• _ACTIVITY_
When the line containing "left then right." appears in the data below, begin copying there and stop only after the line containing "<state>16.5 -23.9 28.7".

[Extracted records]

========================================================================

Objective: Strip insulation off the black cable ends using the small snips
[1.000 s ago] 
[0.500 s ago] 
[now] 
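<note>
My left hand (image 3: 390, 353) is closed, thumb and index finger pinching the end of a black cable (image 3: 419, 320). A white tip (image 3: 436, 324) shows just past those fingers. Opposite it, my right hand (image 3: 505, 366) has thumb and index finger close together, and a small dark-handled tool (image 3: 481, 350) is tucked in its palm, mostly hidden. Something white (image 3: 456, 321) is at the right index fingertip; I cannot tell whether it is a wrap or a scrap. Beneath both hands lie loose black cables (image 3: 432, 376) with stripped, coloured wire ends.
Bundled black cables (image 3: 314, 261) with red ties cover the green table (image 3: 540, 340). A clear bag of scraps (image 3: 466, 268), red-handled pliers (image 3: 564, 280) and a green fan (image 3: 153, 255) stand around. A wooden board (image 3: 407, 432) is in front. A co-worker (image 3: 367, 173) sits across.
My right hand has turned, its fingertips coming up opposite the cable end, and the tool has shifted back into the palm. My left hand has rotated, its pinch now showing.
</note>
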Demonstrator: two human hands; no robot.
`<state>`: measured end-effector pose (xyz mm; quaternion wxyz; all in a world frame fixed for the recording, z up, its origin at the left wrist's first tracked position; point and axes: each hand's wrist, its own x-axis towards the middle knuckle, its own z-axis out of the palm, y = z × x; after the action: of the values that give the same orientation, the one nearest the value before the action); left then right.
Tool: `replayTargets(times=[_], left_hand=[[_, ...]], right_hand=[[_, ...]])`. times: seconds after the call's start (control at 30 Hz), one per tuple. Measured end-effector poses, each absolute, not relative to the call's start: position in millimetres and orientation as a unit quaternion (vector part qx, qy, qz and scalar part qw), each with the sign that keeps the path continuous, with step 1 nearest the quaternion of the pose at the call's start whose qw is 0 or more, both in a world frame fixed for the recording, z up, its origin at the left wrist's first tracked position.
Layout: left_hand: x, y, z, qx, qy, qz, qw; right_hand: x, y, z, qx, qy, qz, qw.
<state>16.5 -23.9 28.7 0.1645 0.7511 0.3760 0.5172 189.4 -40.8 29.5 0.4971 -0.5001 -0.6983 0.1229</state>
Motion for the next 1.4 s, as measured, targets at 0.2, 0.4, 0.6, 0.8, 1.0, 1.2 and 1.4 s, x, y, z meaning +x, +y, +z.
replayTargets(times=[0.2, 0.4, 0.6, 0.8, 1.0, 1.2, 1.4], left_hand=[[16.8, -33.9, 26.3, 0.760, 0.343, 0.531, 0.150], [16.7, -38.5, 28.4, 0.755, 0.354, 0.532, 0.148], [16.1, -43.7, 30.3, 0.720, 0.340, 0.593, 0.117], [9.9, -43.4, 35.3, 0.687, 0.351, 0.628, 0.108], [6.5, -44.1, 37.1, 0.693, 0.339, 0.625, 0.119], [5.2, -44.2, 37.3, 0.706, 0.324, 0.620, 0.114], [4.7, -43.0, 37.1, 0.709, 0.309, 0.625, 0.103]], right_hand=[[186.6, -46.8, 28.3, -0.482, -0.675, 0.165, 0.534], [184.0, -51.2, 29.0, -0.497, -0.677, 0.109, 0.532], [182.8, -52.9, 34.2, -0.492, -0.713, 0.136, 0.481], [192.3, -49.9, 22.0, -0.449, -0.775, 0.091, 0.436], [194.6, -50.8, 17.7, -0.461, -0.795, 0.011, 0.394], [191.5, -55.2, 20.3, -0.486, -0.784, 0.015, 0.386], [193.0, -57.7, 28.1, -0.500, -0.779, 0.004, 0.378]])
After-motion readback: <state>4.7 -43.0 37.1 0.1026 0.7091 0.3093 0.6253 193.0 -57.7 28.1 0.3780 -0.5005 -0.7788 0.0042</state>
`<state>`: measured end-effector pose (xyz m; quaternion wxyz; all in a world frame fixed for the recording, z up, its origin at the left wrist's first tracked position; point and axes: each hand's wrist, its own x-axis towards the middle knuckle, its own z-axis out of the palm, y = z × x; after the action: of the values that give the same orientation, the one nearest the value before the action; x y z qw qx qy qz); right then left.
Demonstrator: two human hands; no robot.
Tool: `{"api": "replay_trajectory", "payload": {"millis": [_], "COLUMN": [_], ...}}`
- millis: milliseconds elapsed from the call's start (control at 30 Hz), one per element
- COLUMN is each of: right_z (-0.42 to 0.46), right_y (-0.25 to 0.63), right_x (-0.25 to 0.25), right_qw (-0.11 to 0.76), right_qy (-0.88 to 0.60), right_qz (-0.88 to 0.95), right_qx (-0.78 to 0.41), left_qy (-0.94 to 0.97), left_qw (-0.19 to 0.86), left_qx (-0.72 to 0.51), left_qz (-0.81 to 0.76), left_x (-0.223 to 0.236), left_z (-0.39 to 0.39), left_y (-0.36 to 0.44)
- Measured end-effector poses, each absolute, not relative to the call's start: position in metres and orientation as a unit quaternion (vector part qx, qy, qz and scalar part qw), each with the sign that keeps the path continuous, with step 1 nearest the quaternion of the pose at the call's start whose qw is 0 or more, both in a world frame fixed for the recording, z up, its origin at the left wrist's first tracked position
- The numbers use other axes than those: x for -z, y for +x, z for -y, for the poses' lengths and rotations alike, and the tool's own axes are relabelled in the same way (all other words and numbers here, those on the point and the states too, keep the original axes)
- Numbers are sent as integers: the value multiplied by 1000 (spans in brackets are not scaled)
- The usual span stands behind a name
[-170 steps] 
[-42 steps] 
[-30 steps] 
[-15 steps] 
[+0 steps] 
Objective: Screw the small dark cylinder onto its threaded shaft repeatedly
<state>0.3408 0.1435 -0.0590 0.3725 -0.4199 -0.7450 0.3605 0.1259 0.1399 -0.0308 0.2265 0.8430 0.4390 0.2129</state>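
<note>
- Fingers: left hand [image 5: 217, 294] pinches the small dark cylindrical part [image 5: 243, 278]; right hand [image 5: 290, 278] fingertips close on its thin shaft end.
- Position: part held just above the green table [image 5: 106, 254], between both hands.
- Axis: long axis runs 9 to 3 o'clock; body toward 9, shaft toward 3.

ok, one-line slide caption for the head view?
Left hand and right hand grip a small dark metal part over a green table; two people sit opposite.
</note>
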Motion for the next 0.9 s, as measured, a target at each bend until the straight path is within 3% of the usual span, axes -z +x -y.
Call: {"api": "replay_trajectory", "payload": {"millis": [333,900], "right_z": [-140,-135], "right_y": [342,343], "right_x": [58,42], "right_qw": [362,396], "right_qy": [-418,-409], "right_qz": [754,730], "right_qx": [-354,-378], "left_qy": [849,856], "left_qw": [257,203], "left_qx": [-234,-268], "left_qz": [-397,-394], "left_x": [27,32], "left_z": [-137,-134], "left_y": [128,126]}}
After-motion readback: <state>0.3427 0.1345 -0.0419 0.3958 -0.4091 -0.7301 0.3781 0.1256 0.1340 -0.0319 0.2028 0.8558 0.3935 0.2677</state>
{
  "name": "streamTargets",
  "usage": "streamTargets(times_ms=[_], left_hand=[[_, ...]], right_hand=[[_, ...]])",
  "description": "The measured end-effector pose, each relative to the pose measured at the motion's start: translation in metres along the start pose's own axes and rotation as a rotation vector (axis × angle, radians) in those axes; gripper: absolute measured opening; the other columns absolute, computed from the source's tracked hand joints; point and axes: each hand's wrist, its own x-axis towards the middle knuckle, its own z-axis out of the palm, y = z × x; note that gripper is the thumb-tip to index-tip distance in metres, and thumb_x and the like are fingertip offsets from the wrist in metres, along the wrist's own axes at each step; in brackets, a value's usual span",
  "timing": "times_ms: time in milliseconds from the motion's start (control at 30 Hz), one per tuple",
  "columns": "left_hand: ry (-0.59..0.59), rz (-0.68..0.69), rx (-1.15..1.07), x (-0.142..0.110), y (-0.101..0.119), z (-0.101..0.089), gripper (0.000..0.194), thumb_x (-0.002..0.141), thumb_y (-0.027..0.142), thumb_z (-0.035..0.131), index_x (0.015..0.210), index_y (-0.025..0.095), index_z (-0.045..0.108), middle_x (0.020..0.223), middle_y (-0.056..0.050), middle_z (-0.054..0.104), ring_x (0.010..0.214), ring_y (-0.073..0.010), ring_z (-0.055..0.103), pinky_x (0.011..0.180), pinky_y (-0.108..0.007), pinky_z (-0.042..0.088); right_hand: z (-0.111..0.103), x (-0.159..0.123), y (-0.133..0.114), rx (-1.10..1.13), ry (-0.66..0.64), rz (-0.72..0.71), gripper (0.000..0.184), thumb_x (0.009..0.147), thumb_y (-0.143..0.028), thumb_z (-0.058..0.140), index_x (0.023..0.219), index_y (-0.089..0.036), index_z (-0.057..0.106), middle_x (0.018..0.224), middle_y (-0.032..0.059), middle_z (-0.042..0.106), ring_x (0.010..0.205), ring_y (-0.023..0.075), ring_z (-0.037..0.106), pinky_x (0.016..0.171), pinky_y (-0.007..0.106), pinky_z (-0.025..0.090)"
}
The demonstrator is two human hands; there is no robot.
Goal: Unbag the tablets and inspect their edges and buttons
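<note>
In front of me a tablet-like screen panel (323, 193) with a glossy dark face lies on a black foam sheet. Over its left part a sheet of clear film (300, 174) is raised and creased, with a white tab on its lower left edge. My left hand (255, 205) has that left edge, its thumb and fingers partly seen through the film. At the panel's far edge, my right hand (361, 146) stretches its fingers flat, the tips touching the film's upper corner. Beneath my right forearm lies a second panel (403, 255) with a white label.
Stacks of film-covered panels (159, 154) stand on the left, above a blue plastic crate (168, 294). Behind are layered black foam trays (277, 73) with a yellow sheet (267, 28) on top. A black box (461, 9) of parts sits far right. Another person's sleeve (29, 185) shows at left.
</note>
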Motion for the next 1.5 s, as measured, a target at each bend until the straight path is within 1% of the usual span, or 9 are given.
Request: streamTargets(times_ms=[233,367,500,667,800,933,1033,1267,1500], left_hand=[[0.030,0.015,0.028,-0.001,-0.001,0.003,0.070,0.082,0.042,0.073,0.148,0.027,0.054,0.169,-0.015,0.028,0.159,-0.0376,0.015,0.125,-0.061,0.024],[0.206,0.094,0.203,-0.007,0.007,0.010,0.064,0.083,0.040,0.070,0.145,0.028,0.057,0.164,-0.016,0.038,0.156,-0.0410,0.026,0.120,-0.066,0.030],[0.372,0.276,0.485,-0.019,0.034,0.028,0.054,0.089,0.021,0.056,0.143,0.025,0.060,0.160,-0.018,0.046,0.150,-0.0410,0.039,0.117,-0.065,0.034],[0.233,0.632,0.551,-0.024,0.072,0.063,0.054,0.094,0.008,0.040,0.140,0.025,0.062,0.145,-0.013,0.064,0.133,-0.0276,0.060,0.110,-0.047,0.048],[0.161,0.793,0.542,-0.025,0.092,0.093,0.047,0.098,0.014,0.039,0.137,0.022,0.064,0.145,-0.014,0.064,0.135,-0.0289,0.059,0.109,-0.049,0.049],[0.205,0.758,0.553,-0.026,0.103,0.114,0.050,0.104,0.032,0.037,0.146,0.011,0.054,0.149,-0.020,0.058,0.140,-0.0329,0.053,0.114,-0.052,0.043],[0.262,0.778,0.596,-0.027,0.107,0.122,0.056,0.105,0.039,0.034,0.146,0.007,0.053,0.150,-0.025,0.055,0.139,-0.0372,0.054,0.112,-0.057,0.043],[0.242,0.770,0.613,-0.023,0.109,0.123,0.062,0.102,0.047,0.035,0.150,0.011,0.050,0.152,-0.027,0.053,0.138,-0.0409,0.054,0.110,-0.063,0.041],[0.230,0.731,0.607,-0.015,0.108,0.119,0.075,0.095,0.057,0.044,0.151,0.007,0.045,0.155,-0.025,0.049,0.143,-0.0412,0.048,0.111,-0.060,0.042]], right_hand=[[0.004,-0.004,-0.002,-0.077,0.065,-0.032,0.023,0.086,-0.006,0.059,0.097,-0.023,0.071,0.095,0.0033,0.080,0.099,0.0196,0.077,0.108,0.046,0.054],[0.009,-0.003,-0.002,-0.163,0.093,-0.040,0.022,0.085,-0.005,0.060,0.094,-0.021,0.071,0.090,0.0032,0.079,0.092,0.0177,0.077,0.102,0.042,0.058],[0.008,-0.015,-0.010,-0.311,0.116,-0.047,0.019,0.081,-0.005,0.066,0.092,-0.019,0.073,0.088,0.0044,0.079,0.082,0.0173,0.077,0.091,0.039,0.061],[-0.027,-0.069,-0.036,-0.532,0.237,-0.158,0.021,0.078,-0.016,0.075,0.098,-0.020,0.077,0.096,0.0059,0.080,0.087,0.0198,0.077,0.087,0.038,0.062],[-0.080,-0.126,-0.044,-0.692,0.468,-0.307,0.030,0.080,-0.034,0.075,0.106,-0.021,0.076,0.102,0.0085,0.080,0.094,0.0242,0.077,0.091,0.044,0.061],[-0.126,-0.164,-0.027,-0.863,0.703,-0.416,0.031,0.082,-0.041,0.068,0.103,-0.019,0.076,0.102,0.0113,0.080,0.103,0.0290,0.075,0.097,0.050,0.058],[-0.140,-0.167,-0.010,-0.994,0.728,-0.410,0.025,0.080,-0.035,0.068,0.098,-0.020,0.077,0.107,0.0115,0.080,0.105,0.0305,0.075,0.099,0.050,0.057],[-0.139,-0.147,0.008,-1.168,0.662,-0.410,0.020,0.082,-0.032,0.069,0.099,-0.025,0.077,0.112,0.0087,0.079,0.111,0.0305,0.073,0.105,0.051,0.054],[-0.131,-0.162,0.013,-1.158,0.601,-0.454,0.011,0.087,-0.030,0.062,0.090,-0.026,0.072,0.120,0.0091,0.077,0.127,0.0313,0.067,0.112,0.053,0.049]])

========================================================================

• _WRITTEN SOLUTION_
`<state>`: measured end-effector pose (xyz mm; quaternion wxyz; all in a world frame fixed for the recording, z up, its origin at the left wrist's first tracked position; point and axes: each hand's wrist, its own x-axis towards the middle knuckle, its own z-axis out of the palm, y = z × x; after the action: of the values that give the same orientation, the one nearest the value before the action); left then right.
Tool: `replayTargets(times=[_], left_hand=[[_, ...]], right_hand=[[_, ...]])`. times: seconds after the call's start (control at 30 Hz), one per tuple. Measured end-effector poses, each absolute, not relative to the call's start: position in millimetres and orientation as a unit quaternion (vector part qx, qy, qz and scalar part qw), each with the sign that keeps the path continuous, with step 1 nearest the quaternion of the pose at the call's start whose qw is 0 or more, both in a world frame fixed for the recording, z up, its origin at the left wrist's first tracked position.
Layout: left_hand: x, y, z, qx, qy, qz, qw; right_hand: x, y, z, qx, qy, qz, qw.
<state>16.5 -23.9 28.7 0.1645 0.7511 0.3760 0.5172 189.4 -40.8 29.5 0.4971 -0.5001 -0.6983 0.1229</state>

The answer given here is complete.